Questa band di Reggio Emilia è una vecchia conoscenza di Freakout. Abbiamo avuto la fortuna di conoscerli attraverso le selezioni di “Destinazione Neapolis” per il Neapolis Festival di qualche anno fa, e da allora non abbiamo mai smesso di considerarli come una splendida realtà del sottobosco musicale italico, di quelle che meriterebbero di essere conosciute ad un pubblico ben più vasto di quello dei semplici “addetti ai lavori”.
Ora arrivano finalmente al disco d’esordio (per la piccola indipendente Prismopaco), che non fa che confermare quanto di buono questi ragazzi avevano lasciato intravedere con le performance live e le prime demo auto-prodotte.
Un disco in cui convogliano molteplici influenze, rielaborate con consapevolezza e padronanza. Tredici canzoni arrangiate con cura, solidamente ancorate su strutture melodiche accattivanti, a presa rapida.
“Fire on my cheap sunburn” ricorda i R.E.M. più elettrici ed ispirati; nella malinconica “Sleeping awake” spuntano una chitarra in levare, una slide ed una tromba ad evocare paesaggi torridi, da spaghetti-western; ascoltando la scoppiettante “Honeymoon” si saltella tra il migliore indie-rock evoluto (quello di gente come dEUS e Shins, ad esempio) e spunti beatlesiani; il riff di “Chupacabas & Fries” sembra preso in prestito dai Jon Spencer Blues Explosion, ma poi nel brano spunta fuori un vibrafono ad ammorbidire i toni; “Fixing your head”, fantastica, è un piccolo capolavoro pop, come se gli Stooges fossero invitati ad un surf-party a casa di qualche college-band americana. “Garbage in space” è semplicemente una delle più belle ballad ascoltate negli ultimi tempi, tra la mestizia di “By this river” di Brian Eno e certe atmosfere alt-folk a stelle e strisce; “Atlantico” mescola bossa-nova sintetica, chitarre sognanti ed una voce da crooner tenebroso; in “Drum up” e “Move on up” i ragazzi cacciano i muscoli, tra riff hard-rock e umori seventies, mentre in “Hovercraft” suonano sbilenchi e bluesy come i migliori Gomez.

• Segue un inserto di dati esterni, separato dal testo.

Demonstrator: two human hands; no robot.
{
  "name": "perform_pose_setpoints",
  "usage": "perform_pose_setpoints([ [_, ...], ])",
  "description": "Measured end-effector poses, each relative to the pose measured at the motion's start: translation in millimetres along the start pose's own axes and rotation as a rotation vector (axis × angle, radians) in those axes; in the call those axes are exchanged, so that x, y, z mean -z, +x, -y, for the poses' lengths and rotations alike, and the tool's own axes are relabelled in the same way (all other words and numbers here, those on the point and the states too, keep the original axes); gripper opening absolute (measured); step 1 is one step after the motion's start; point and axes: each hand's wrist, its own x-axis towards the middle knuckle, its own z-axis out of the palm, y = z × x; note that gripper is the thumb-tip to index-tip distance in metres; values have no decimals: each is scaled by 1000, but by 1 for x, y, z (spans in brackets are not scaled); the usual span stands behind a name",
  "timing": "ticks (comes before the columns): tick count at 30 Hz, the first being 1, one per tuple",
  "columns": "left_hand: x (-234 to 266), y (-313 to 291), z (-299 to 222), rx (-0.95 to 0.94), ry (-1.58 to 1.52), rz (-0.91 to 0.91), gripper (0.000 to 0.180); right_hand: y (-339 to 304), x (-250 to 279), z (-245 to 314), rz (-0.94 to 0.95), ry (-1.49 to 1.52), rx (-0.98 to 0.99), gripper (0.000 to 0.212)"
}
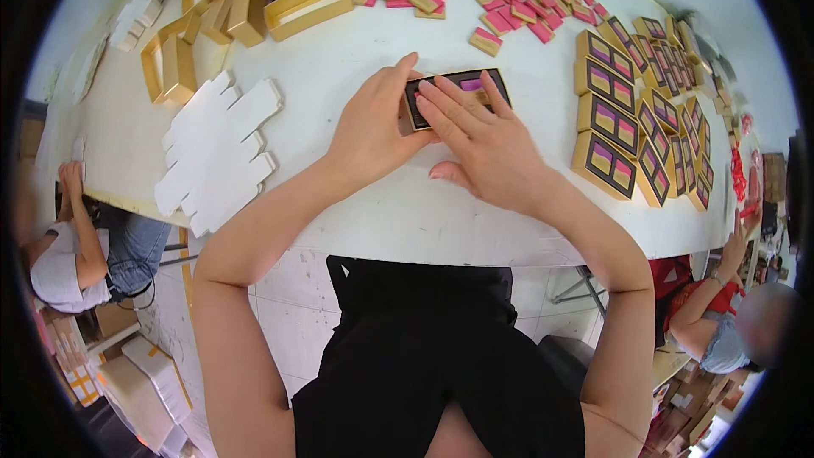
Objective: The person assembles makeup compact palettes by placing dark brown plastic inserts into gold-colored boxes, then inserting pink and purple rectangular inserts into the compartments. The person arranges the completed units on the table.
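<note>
A small gold-edged box (497, 75) with a black insert lies on the white table in front of me. My left hand (371, 125) grips its left end, the thumb and fingers around the side. Across the top lies my right hand (492, 134), fingers stretched out and slightly spread, pressing on the insert and hiding much of it. A purple piece (471, 85) shows between the right fingers, with a bit of gold below it. What sits under the fingertips is mostly hidden.
Loose pink, purple and gold wrapped pieces (517, 2) are heaped at the back. Filled gold boxes (607, 121) stand in rows at right. White stacked strips (216, 148) and gold box frames (309, 7) lie left. People sit at both sides (72, 263).
</note>
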Motion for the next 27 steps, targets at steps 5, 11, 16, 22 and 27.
perform_pose_setpoints([
  [5,2,5,4,-64,69,-44,75,5,-17,11,23,-100,-135,68],
  [11,20,6,-1,-158,-130,10,65,-39,27,10,-131,9,-225,68],
  [16,4,9,-47,-377,-207,456,58,-158,64,-15,-177,-266,-692,64],
  [22,-40,109,-25,-481,-207,568,59,-239,80,-34,-54,-340,-789,49],
  [27,-108,133,-73,-562,-51,579,109,-267,91,-58,-165,-339,-837,43],
])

I rimandi, i riferimenti ad altre band, come si evince anche da questa recensione (in cui credo di aver battuto il mio personale record di “accostamenti” ad altri gruppi), ci sono. Ma si tratta di un citazionismo colto e mai “invadente”. Alla base di questo disco ci sono comunque idee chiare, ottime capacità compositive e notevole padronanza tecnica. Ma soprattutto, buone canzoni. I riferimenti colti, senza questi altri elementi, servirebbero a poco o niente. Quindi complimenti agli Stoop, capaci di confezionare un lavoro davvero notevole.